- What you are asked to do -
Repeat everything in the listing below. Keep each line exact.
##### The data #####
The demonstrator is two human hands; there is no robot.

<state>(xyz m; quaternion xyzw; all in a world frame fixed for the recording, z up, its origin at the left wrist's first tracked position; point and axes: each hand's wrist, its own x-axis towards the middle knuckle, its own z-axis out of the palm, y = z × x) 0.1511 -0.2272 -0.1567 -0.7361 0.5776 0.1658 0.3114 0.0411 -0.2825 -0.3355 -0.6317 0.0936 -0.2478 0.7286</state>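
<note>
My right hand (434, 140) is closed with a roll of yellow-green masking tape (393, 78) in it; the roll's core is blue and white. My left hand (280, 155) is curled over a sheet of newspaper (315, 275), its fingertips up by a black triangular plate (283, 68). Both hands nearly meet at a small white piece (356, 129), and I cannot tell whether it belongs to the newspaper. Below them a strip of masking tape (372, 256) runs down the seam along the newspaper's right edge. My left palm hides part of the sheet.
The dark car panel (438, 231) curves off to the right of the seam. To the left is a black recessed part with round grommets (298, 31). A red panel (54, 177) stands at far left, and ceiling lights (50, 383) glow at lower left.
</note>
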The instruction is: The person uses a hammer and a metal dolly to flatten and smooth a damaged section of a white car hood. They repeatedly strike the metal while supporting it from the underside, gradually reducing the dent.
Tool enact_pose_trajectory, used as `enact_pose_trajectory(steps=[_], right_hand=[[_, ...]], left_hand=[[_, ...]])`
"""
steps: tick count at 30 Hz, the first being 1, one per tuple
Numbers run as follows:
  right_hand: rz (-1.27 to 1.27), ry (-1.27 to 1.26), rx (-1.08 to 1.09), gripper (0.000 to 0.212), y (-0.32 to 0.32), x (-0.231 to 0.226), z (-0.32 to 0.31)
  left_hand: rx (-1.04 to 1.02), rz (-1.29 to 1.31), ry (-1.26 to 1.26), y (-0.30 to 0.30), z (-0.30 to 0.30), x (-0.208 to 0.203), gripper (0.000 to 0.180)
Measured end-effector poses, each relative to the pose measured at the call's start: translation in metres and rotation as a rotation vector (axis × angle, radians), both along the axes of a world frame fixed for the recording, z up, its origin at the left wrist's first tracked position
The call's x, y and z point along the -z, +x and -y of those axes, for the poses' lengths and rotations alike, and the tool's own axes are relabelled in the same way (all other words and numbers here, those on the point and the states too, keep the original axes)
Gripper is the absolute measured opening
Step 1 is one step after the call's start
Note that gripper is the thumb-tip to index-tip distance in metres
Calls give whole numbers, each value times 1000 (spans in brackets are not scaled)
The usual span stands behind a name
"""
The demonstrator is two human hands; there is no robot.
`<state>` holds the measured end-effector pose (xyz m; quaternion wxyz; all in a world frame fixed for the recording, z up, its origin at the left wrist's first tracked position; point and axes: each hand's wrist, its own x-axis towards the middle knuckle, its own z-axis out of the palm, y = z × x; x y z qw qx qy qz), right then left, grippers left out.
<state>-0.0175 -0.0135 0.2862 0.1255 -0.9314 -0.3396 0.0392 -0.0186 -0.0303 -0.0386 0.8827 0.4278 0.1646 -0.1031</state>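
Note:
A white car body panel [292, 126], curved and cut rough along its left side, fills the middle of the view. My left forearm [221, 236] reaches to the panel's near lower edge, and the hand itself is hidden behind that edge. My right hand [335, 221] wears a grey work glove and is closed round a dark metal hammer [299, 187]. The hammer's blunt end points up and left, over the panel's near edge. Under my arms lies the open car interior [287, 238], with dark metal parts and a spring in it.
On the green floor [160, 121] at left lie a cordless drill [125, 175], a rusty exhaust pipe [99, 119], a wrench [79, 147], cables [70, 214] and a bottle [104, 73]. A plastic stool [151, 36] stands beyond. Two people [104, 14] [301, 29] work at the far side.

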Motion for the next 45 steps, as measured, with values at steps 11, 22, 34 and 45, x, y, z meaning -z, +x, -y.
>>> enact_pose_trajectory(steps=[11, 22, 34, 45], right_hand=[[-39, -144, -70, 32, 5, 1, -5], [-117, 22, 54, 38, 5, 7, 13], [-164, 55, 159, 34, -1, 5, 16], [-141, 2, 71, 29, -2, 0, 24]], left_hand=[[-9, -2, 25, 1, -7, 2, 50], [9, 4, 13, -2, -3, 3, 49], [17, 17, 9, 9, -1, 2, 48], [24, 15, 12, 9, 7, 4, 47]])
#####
- Reply to the exercise -
The demonstrator is two human hands; there is no robot.

<state>(xyz m; quaternion xyzw; all in a world frame fixed for the recording, z up, its origin at the left wrist's first tracked position; point and axes: each hand's wrist, its own x-axis towards the middle knuckle, its own z-axis out of the palm, y = z × x) 0.1511 -0.2272 -0.1567 -0.7361 0.5776 0.1658 0.3114 0.0411 -0.2825 -0.3355 -0.6317 0.0936 -0.2478 0.7286</state>
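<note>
My right hand (434, 140) is closed with a roll of yellow-green masking tape (393, 78) in it; the roll's core is blue and white. My left hand (280, 155) is curled over a sheet of newspaper (315, 275), its fingertips up by a black triangular plate (283, 68). Both hands nearly meet at a small white piece (356, 129), and I cannot tell whether it belongs to the newspaper. Below them a strip of masking tape (372, 256) runs down the seam along the newspaper's right edge. My left palm hides part of the sheet.
The dark car panel (438, 231) curves off to the right of the seam. To the left is a black recessed part with round grommets (298, 31). A red panel (54, 177) stands at far left, and ceiling lights (50, 383) glow at lower left.
</note>
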The instruction is: The person uses a hammer and a metal dolly to flatten and smooth a damaged section of a white car hood. They repeatedly strike the metal while supporting it from the underside, gradually reducing the dent.
Tool enact_pose_trajectory, used as `enact_pose_trajectory(steps=[_], right_hand=[[_, ...]], left_hand=[[_, ...]])`
"""
steps: tick count at 30 Hz, the first being 1, one per tuple
Numbers run as follows:
  right_hand: rz (-1.27 to 1.27), ry (-1.27 to 1.26), rx (-1.08 to 1.09), gripper (0.000 to 0.212), y (-0.32 to 0.32), x (-0.231 to 0.226), z (-0.32 to 0.31)
  left_hand: rx (-1.04 to 1.02), rz (-1.29 to 1.31), ry (-1.26 to 1.26), y (-0.30 to 0.30), z (-0.30 to 0.30), x (-0.208 to 0.203), gripper (0.000 to 0.180)
Measured end-effector poses, each relative to the pose measured at the call's start: translation in metres and rotation as a rotation vector (axis × angle, radians), both along the axes of a world frame fixed for the recording, z up, its origin at the left wrist's first tracked position
The call's x, y and z point along the -z, +x and -y of those axes, for the poses' lengths and rotations alike, and the tool's own axes are relabelled in the same way (all other words and numbers here, those on the point and the states too, keep the original axes)
Gripper is the absolute measured opening
Step 1 is one step after the call's start
Note that gripper is the thumb-tip to index-tip distance in metres
Calls give whole numbers, each value times 1000 (spans in brackets are not scaled)
The usual span stands behind a name
"""
The demonstrator is two human hands; there is no robot.
`<state>` holds the measured end-effector pose (xyz m; quaternion wxyz; all in a world frame fixed for the recording, z up, its origin at the left wrist's first tracked position; point and axes: each hand's wrist, its own x-axis towards the middle knuckle, its own z-axis out of the palm, y = z × x; x y z qw qx qy qz), right then left, grippers left out.
<state>-0.0175 -0.0135 0.2862 0.1255 -0.9314 -0.3396 0.0392 -0.0186 -0.0303 -0.0386 0.8827 0.4278 0.1646 -0.1031</state>
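Note:
A white car body panel [292, 126], curved and cut rough along its left side, fills the middle of the view. My left forearm [221, 236] reaches to the panel's near lower edge, and the hand itself is hidden behind that edge. My right hand [335, 221] wears a grey work glove and is closed round a dark metal hammer [299, 187]. The hammer's blunt end points up and left, over the panel's near edge. Under my arms lies the open car interior [287, 238], with dark metal parts and a spring in it.
On the green floor [160, 121] at left lie a cordless drill [125, 175], a rusty exhaust pipe [99, 119], a wrench [79, 147], cables [70, 214] and a bottle [104, 73]. A plastic stool [151, 36] stands beyond. Two people [104, 14] [301, 29] work at the far side.
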
Motion for the next 45 steps, as measured, with values at steps 11, 22, 34 and 45, x, y, z meaning -z, +x, -y.
>>> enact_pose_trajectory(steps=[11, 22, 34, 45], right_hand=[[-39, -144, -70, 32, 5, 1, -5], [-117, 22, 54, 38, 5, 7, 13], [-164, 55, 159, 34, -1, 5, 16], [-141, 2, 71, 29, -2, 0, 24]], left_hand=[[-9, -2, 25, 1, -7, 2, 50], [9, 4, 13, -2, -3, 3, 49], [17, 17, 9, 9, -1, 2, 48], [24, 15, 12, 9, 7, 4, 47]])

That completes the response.